● TASK GOAL:
Each line starting at the one that contains "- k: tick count" and ending at the one that contains "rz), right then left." must be returned exactly, and the rest of the listing is left out.

● SOURCE DATA:
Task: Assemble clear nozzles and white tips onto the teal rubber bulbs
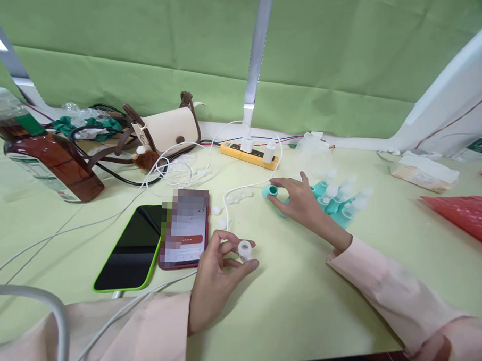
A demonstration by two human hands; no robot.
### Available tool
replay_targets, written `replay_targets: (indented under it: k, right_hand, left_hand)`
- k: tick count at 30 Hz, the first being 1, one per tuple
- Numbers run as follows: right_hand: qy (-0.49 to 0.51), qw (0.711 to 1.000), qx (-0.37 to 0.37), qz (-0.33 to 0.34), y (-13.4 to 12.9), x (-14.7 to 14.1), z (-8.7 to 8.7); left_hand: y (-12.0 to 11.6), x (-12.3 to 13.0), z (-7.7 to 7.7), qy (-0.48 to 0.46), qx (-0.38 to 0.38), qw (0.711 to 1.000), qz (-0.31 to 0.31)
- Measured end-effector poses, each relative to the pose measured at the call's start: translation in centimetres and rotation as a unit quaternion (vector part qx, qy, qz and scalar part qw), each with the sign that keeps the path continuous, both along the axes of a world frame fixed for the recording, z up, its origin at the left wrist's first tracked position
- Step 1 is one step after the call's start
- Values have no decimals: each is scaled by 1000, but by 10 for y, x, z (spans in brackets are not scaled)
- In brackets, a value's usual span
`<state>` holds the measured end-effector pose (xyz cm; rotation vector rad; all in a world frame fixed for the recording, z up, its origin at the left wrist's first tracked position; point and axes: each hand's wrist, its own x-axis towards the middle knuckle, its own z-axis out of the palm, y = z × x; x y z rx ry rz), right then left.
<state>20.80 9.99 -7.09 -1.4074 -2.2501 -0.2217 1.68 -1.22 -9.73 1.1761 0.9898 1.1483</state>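
Between thumb and fingers, my left hand [221, 275] holds a small translucent white ring-shaped piece [245, 249] above the table, right of two phones. Farther back and to the right, my right hand [298, 200] has its thumb and index finger around a teal hollow piece [271, 191] whose round opening faces up. Just beyond the right wrist stand several teal pieces with clear tips [334, 198]. Small clear pieces [240, 197] lie on the table between the hands.
A black-screened phone [132, 247] and a lit phone [188, 231] lie left. Behind are a cream bag [169, 129], loose white cables and a yellow power strip [246, 155]. A brown bottle [56, 162] stands far left; a red package [463, 214] lies right.
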Motion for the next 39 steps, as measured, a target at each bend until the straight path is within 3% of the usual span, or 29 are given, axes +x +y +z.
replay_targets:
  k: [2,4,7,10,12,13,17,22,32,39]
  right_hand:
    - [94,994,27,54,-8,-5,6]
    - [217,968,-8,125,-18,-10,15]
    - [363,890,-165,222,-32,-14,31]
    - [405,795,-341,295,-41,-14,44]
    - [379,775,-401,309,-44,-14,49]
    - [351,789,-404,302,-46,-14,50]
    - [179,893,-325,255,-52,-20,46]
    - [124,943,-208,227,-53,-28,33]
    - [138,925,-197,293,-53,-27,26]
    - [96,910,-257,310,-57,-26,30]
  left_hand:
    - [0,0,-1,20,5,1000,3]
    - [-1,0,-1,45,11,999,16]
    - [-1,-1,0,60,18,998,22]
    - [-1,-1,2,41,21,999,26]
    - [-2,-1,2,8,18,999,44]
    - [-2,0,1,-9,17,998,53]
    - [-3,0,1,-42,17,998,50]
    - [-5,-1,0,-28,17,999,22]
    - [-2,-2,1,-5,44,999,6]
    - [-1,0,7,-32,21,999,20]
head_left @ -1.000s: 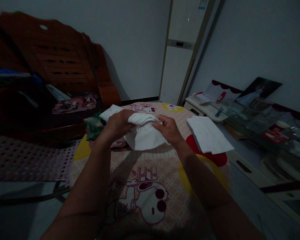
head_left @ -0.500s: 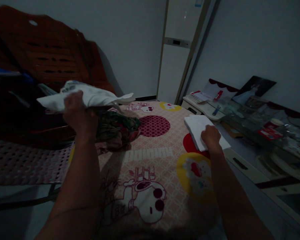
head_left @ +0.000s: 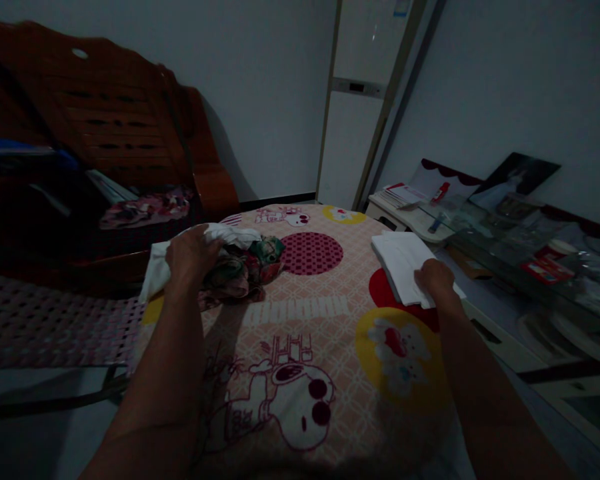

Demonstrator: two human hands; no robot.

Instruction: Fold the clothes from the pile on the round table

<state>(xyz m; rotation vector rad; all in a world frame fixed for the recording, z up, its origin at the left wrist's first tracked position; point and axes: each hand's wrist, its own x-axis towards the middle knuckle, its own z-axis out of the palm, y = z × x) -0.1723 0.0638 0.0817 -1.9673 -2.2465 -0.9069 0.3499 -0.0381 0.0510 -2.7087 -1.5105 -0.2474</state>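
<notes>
A patterned, cloth-covered counter (head_left: 330,333) fills the head view. Well apart, the left hand (head_left: 193,257) rests on a white cloth (head_left: 237,235) over crumpled floral fabric (head_left: 243,277), the right hand (head_left: 436,278) against a folded white stack (head_left: 397,263); whether either grips, I cannot tell.

Rumpled white cloth (head_left: 235,235): loosely bunched, its middle covered by the left hand (head_left: 193,257); a flap is spread to the left, a creased end to the right.
Rumpled cloth's place: set at the left side of the table cover (head_left: 305,287), with part of the patterned cloth overlapped.
Patterned cloth (head_left: 240,273): crumpled into a dark heap, coloured in green, red and dusty pink; its far-left part is hidden under the white.
Folded white cloth (head_left: 403,261): folded flat in layers, laid slantwise at the right side, well apart from the heap; its right edge is partly covered by the right hand (head_left: 436,277).
</notes>
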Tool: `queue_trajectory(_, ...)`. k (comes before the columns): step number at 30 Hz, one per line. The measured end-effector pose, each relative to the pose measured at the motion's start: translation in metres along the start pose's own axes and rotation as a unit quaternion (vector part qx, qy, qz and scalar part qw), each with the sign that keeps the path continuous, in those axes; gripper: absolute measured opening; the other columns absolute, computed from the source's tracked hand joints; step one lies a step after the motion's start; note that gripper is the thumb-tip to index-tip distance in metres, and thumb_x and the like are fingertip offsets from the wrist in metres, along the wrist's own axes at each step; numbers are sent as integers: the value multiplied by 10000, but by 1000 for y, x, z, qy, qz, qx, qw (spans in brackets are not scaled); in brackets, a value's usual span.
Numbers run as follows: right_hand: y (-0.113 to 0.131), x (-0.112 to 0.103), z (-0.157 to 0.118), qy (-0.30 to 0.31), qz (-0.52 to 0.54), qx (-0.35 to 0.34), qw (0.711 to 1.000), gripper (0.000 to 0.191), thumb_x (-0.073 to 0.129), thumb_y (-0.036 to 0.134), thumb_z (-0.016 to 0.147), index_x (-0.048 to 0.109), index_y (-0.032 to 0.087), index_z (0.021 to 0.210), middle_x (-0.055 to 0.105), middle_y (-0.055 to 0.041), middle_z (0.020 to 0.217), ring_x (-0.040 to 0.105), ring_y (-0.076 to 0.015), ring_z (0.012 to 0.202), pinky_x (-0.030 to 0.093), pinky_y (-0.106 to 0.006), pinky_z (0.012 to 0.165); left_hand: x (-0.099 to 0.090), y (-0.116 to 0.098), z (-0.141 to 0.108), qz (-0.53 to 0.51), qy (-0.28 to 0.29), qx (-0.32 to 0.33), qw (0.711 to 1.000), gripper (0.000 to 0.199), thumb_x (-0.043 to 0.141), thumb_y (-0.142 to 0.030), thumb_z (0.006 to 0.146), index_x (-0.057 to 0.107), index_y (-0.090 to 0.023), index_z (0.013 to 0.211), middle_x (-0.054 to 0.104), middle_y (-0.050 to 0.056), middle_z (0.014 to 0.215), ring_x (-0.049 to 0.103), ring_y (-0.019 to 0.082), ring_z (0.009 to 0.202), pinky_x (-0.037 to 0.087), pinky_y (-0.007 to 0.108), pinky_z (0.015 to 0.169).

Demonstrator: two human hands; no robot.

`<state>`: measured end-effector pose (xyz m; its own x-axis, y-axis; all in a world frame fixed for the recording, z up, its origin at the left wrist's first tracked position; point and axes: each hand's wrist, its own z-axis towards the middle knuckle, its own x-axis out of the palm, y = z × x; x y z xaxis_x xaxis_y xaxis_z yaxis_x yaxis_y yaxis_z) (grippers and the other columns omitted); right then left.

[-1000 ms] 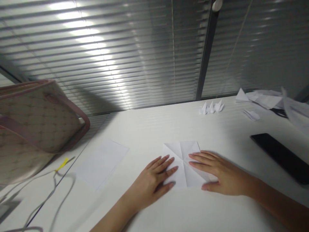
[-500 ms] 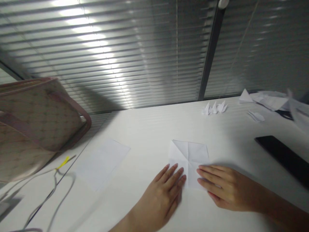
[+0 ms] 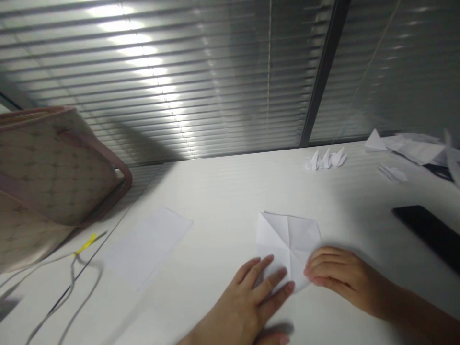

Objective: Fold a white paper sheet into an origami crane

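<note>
A square sheet of white paper (image 3: 276,235) with crossing crease lines lies on the white table in front of me. My left hand (image 3: 255,292) rests on its lower left part, fingers spread and stretched out, thumb on the table. At the lower right edge, my right hand (image 3: 338,278) has its fingers drawn together, pinching the paper's edge, which lifts and curves slightly there. The thumb of that hand is hidden beneath the fingers.
Another white sheet (image 3: 151,247) lies to the left, near grey cables with a yellow tie (image 3: 85,243) and a patterned bag (image 3: 61,177). Folded paper figures (image 3: 326,159), folded paper (image 3: 393,173), crumpled paper (image 3: 413,147) and a black phone-like slab (image 3: 431,235) lie right. Blinds (image 3: 230,81) stand behind.
My right hand has gone from lying flat on the paper to pinching its right edge. My left fingers have spread wider and shifted lower on the sheet. The camera view has shifted slightly.
</note>
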<state>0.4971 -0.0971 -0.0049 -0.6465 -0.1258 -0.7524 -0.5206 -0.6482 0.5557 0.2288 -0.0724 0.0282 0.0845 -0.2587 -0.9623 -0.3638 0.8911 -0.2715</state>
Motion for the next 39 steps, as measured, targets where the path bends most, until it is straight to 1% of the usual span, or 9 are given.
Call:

● SOLUTION TO THE PROBLEM:
- k: tick count at 30 Hz, the first being 1, one per tuple
- Numbers run as follows: right_hand: qy (-0.49 to 0.51), qw (0.711 to 1.000), qx (-0.37 to 0.37), qz (-0.33 to 0.34), y (-13.4 to 12.9), x (-14.7 to 14.1), z (-8.7 to 8.7); left_hand: y (-12.0 to 11.6), x (-12.3 to 13.0), z (-7.7 to 7.7), qy (-0.48 to 0.46), qx (-0.38 to 0.38), qw (0.711 to 1.000), qz (-0.31 to 0.31)
- Measured end-effector poses, each relative to the pose measured at the call's start: translation in centimetres and rotation as a unit quaternion (vector part qx, qy, qz and scalar part qw), each with the sign that keeps the path continuous, both along the axes of a world frame fixed for the recording, z up, its origin at the left wrist's first tracked position
- Step 1 is one step after the call's start
- Values have no decimals: each is scaled by 1000, but by 10 for y, x, z (spans in brackets are not scaled)
- In brackets, a value's usual span
`<state>` holds the measured end-effector pose (xyz cm; rotation vector rad; all in a world frame fixed for the recording, z up, its origin at the left wrist's first tracked position; point and axes: each hand's wrist, its own x-axis towards the middle knuckle, its own z-axis out of the palm, y = z × x; x y z rx ry rz), right then left.

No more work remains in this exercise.